Better forecasting will allow for longer contracts to be signed for higher volumes, which can lead to long term strategic supplier relationships, and better planning can allow this to happen, but this does not completely address the need for long term planning.

Supply Chains today are not the supply chains of the last ten to twenty years.

  • rare earths are even rarer
  • many critical raw materials are in increasingly limited or short supply
  • transportation can be unpredictable in availability and cost; even though most of the world declared COVID over in mid-2022, China still had mandatory lockdowns, ocean carriers scrapped many of their ships for insurance (and in some cases, post-panamax ships that had never made a single voyage), airlines furloughed too many pilots who found other jobs or just flat out retired, and the long-haul trucking in North America (the UK, and many first-world countries) has been on a steady decline for over a deacde
  • ESG/GHG/Carbon Requirements are escalating around the globe and you need to be in compliance (both in terms of reporting 1/2/3 and ensuring you don’t exceed any caps)
  • human/labour rights are escalating and you have to be able to trace compliance down to the source in some jurisdictions; you need suppliers who insist on the same visibility that you do
  • diversity is important not just to meet arbitrary requirements for government programs or arbitrary internal goals, but to ensure you have the right insight and expertise to solve all types of problems that might arise

And you can’t effectively address any of these problems unless you think long term AND accept that some of the solutions will cost more up front.

  • In mid November, the trading price for Neodymium (a rare-earth that is critical for the creation of strong permanent magnets, which makes it possible to miniaturize many electronic devices, including the [smart]phone you might be reading this on) was over $87,000 USD/mt. In comparison, hot roll steel was around $850 USD/mt. In other words, Neodymium was 100 times more expensive than steel. And while you can still buy steel for about the same price you could 10 years ago (it was around $900 USD/mt), Neodynmium is almost $20,000 more (as it was around $69,000 USD/mt in November 2013). It’s not the only rare earth to increase about 26% in 10 years, with further increases on the horizon. You need to have a strategy to minimize your need (which could include product redesigns that use more sustainable alternatives or recycling strategies that use recovered materials from older phone models). And when it comes to recycled materials, due to a historical lack of recycling efforts, or research into technologies to make recycling efficient and cost effective, recycled materials are almost always more expensive at first. Always. But as adoption increases, plants, technologies, and processes get more efficient, and the cost goes down (while, at the same time, raw material prices for materials in limited supply continue to go up). In other words, if you want to mitigate the ever-increasing costs for rare earths and other materials that are in limited supply, you have to incorporate the use of recycled materials, and maybe even invest in your own plants (and recycle your own phones you buy back because it’s cheaper just to buy them back and extract the rare earths yourself than buy the recycled rare earths from someone else).
  • Global trade is costly and unpredictable.
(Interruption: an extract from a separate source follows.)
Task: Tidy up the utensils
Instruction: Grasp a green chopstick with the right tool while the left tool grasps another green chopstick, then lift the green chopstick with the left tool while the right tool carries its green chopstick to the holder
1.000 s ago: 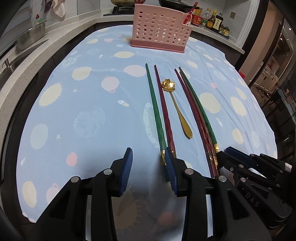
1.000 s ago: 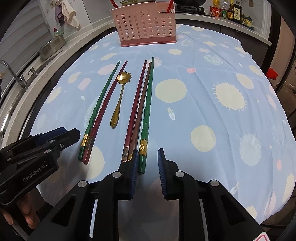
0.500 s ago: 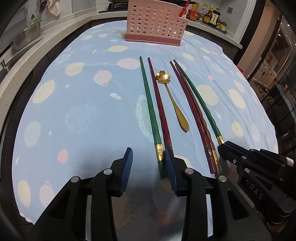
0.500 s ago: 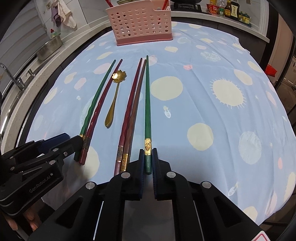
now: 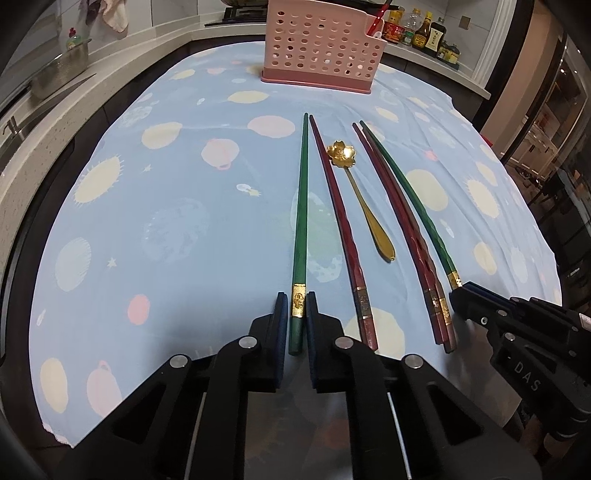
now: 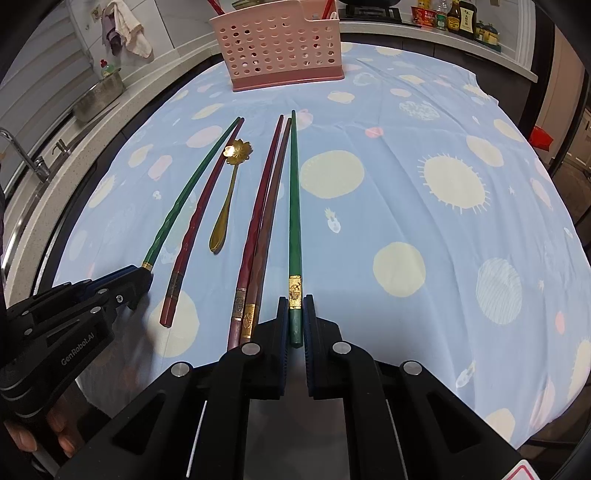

Supply assurance is finally dictating near-sourcing and home-sourcing (which SI has been advocating for almost fifteen years, as inevitable disaster was the logical conclusion of outsourcing everything to China as eventually a pandemic, global spat, natural disaster, or other event would send shockwaves through the world when it severely disrupted the trade routes [because even though the chances of a pandemic, natural disaster on the scale of Krakatoa or the Valdivia earthquake, or another catastrophic event is minimal in any given year, over the course of a century, it becomes very likely]), and that is going to require re-investing in those Mexican factories (that worked just fine, by the way) you shut down twenty years ago, training appropriately skilled workers in low cost North American (or Eastern Europe) locales, and paying a bit more per unit (and even transportation until the carriers rebuild those routes). But in the long term, as global transportation costs continue to rise, and the local-ish resources get much more efficient (using the best technology we have to offer), your costs, and transportation risks, will go down while your competitor costs continue to go up.
  • if you don’t insist, and ensure, up front that your suppliers can report the data you need, how will you get it; chances are those suppliers need help and modern systems, which temporarily increase their operational costs as they install, integrate, and learn the systems; not more than a few cents here and there per unit, but a noticeable blip on the overall costs none-the-less
  • if you want suppliers that monitor their supply chain and insist on no slave/forced/child labour, appropriately treated and well paid labour, and, better yet, a community focus throughout the supply chain (so that the humans who mine the materials, harvest the food stuffs, weave the silk, or otherwise do the foundational work have a reasonable quality of life, health, and safety), you’re going to have to put the effort in to find them and the extra money to support them in their humanitarian efforts; since most of these workers in remote low-cost locales are paid pennies on your dollar, it’s another blip on the total cost to ensure they are paid every penny they deserve, but it’s still a blip; but you can’t afford not to do it if your jurisdiction has laws making you responsible for slave labour that later gets discovered in your supply chain
  • and while diversity shouldn’t cost more, since it’s the same number of employees, the reality is that the supply base embracing it could be a minority, and if these minority suppliers suddenly become in demand, market dynamics may kick in and they may charge a premium that your competitor will pay; but, as new challenges continue to arise, you will need the diversity to solve them; so, another blip in the cost you need to absorb

In other words, you need the long term focus to guarantee success, and you need to understand that, up front, it may cost a bit more. However, done right, your costs will decrease over time while your competitors’ costs skyrocket. So if you truly want success, in any high dollar, strategic, or emerging category, plan for the long term. And you will truly succeed.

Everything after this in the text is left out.